Give back exactly the lines of the data below, starting with the line that has "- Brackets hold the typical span" and going on through the line that has "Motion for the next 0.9".

------ DATA FOR THE TASK ------

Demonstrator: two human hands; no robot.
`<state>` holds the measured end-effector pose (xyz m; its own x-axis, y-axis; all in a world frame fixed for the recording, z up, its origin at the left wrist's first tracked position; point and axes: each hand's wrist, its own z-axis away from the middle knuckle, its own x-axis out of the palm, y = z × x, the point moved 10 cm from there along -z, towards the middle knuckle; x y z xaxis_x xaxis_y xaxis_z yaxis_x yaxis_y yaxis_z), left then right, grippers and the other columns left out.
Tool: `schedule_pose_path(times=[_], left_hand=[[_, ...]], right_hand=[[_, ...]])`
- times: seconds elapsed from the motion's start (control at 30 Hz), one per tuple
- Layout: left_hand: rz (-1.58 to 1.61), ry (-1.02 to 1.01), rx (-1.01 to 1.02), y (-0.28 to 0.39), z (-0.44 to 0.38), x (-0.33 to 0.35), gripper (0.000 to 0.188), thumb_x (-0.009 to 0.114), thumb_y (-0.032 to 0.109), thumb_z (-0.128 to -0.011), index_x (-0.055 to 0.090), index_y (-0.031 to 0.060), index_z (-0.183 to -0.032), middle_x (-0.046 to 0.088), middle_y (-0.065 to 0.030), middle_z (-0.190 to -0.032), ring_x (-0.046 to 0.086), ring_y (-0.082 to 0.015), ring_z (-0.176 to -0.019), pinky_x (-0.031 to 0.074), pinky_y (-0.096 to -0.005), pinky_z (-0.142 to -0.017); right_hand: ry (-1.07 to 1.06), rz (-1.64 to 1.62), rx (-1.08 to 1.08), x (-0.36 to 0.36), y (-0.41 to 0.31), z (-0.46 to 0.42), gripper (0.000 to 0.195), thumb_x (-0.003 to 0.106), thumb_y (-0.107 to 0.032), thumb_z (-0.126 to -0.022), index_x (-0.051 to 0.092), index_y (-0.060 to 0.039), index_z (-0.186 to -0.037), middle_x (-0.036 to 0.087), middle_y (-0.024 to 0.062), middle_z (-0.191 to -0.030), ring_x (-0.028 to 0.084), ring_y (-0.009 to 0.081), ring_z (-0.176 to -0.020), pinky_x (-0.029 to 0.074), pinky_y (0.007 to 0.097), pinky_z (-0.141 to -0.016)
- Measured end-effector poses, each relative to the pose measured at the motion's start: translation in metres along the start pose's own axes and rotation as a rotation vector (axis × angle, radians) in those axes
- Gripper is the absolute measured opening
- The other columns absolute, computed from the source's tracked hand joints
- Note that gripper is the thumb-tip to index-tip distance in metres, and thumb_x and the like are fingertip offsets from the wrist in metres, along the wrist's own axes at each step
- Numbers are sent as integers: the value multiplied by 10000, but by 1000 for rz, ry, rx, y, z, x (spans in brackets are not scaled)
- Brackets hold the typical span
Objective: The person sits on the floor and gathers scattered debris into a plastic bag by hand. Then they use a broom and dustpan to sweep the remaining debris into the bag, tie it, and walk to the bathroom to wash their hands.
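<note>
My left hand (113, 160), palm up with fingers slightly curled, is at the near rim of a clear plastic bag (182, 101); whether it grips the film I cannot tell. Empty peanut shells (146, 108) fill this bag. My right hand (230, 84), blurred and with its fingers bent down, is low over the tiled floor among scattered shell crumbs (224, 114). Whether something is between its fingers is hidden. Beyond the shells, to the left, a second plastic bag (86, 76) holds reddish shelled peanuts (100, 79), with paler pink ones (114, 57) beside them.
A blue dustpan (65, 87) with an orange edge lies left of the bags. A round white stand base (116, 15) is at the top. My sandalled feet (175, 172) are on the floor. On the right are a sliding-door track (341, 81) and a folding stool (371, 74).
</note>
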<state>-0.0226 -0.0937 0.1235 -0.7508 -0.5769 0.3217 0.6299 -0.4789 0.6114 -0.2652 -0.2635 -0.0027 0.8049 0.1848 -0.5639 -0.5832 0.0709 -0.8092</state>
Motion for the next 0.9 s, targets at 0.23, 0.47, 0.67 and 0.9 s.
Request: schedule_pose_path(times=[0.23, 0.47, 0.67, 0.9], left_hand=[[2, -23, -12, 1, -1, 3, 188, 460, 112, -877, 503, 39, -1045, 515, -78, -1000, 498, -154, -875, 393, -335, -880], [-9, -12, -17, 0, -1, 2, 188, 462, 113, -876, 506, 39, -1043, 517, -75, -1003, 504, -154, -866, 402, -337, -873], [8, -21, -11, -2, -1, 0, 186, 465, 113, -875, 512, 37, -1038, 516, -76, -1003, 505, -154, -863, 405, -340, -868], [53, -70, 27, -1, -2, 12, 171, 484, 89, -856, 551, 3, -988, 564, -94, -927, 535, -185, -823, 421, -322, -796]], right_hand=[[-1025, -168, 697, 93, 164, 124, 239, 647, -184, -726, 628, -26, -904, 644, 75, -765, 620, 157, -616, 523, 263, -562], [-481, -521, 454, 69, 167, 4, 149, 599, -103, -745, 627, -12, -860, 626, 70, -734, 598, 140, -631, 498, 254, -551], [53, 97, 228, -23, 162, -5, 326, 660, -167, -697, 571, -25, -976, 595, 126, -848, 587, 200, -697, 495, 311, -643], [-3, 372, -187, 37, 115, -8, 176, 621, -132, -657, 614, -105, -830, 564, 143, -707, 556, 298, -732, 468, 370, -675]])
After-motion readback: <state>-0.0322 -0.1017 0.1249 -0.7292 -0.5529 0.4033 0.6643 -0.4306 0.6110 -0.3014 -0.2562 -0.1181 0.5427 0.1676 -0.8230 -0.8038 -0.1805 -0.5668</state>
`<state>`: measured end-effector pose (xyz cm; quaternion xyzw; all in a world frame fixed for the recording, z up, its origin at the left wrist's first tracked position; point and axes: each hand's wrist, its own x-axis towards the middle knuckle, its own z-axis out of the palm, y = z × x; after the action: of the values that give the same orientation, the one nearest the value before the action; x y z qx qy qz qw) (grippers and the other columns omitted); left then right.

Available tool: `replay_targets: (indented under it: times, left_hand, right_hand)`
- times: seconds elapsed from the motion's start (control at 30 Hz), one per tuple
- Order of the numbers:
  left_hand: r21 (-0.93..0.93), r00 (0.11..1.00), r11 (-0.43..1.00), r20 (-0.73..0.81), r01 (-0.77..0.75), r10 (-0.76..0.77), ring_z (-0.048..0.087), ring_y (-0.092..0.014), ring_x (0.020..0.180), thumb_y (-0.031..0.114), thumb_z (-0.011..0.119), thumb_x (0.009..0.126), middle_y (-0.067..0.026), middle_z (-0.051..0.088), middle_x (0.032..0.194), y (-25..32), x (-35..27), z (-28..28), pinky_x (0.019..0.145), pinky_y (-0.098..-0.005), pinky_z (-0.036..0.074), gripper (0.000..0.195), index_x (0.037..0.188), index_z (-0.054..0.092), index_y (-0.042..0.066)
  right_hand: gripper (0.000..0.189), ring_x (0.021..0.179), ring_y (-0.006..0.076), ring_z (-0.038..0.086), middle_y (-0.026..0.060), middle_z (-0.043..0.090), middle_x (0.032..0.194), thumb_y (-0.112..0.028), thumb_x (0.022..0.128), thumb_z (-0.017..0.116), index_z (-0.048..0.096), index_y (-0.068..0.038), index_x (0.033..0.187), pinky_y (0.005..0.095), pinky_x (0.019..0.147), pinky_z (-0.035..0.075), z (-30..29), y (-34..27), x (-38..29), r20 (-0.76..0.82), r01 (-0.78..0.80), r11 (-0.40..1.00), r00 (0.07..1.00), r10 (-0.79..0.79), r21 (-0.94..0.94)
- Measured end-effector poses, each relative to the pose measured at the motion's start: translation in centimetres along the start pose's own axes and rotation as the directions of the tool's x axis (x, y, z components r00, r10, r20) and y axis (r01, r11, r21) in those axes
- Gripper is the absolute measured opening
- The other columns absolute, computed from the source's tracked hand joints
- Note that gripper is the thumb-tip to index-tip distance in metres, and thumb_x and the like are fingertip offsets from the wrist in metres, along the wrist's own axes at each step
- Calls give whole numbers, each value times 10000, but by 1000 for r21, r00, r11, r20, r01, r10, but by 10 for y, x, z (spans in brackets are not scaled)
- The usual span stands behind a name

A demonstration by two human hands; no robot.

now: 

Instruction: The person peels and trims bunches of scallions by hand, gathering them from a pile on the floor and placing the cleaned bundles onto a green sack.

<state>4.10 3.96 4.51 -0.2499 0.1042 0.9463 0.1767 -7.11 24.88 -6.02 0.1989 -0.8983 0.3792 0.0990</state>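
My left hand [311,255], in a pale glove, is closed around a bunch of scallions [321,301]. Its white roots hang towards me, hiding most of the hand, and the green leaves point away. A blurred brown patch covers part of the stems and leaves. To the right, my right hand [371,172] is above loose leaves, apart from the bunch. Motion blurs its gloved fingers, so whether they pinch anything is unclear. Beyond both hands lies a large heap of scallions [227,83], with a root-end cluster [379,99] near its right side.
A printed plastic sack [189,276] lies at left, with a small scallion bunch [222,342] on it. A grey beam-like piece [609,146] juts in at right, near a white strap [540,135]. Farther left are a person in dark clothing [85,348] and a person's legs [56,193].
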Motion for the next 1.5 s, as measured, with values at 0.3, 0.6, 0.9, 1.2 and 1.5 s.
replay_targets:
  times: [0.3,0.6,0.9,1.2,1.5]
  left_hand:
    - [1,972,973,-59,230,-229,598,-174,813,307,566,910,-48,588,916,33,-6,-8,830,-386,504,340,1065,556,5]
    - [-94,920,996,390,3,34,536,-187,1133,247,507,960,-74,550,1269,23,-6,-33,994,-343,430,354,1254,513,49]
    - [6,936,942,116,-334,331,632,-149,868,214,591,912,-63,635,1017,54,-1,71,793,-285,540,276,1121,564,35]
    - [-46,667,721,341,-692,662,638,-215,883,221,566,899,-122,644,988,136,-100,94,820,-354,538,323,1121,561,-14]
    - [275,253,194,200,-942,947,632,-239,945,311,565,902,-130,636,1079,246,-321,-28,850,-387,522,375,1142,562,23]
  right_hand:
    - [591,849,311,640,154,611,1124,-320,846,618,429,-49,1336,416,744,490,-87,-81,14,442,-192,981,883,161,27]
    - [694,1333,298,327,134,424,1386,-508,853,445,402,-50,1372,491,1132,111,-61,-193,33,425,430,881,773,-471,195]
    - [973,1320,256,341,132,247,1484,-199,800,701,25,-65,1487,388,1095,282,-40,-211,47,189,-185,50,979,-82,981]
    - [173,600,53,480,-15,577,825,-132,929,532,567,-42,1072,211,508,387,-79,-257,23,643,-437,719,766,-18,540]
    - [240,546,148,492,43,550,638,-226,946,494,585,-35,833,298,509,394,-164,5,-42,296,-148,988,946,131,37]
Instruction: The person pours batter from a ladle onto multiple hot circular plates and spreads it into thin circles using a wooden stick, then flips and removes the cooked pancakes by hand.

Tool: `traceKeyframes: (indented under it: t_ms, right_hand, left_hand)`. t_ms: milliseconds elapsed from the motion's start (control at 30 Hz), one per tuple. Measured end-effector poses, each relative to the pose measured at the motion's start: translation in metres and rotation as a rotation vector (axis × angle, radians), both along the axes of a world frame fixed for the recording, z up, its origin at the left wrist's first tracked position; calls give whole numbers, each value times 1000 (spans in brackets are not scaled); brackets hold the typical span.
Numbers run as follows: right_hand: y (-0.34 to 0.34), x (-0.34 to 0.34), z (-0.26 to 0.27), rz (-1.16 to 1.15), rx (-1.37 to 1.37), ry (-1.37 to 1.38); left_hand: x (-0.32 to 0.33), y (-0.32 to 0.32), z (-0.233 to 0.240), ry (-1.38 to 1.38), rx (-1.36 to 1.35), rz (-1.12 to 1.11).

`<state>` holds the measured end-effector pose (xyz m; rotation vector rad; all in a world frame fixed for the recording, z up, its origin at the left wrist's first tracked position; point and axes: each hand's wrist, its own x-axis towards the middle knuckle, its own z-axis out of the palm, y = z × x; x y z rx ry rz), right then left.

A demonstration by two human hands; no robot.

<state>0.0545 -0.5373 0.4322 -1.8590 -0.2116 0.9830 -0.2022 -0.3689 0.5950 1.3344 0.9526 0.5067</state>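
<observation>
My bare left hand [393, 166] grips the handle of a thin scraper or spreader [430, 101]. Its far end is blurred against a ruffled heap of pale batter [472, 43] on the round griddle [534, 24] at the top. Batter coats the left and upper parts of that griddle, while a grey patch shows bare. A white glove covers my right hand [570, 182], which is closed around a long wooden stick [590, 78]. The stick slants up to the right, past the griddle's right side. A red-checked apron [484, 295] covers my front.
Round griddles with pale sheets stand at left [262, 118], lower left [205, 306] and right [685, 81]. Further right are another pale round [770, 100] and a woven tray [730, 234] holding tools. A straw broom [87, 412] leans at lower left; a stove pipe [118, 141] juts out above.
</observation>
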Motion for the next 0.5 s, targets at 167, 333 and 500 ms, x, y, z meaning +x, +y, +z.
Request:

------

- **WRITTEN ANSWER**
- Brackets hold the typical span
Objective: The person sits on the floor and gathers scattered debris into a plastic bag by hand. Then they use a broom and dustpan to sweep the remaining debris into the bag, tie it, and walk to the bathroom to wash their hands.
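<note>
My left hand (113, 160), palm up with fingers slightly curled, is at the near rim of a clear plastic bag (182, 101); whether it grips the film I cannot tell. Empty peanut shells (146, 108) fill this bag. My right hand (230, 84), blurred and with its fingers bent down, is low over the tiled floor among scattered shell crumbs (224, 114). Whether something is between its fingers is hidden. Beyond the shells, to the left, a second plastic bag (86, 76) holds reddish shelled peanuts (100, 79), with paler pink ones (114, 57) beside them.
A blue dustpan (65, 87) with an orange edge lies left of the bags. A round white stand base (116, 15) is at the top. My sandalled feet (175, 172) are on the floor. On the right are a sliding-door track (341, 81) and a folding stool (371, 74).
</note>
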<state>-0.0226 -0.0937 0.1235 -0.7508 -0.5769 0.3217 0.6299 -0.4789 0.6114 -0.2652 -0.2635 -0.0027 0.8049 0.1848 -0.5639 -0.5832 0.0709 -0.8092</state>
Motion for the next 0.9 s, targets at 0.23, 0.47, 0.67 and 0.9 s.

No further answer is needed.